Line by line, reproduce the material below exactly.

***** SOURCE MATERIAL

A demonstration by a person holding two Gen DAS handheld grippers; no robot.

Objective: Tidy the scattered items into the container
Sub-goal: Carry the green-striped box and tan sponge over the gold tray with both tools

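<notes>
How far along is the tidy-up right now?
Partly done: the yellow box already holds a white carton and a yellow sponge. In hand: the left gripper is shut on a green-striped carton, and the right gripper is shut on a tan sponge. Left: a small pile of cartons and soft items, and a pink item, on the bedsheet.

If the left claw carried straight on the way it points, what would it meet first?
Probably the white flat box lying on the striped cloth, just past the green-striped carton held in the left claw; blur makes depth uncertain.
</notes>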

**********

**FINISHED EXERCISE**
A demonstration by a person holding two Gen DAS handheld grippers; no robot.

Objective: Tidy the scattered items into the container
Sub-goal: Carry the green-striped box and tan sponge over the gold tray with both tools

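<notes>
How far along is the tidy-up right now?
Partly done: the yellow box already holds a white carton and a yellow sponge. In hand: the left gripper is shut on a green-striped carton, and the right gripper is shut on a tan sponge. Left: a small pile of cartons and soft items, and a pink item, on the bedsheet.

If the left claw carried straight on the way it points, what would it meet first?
Probably the white flat box lying on the striped cloth, just past the green-striped carton held in the left claw; blur makes depth uncertain.
</notes>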

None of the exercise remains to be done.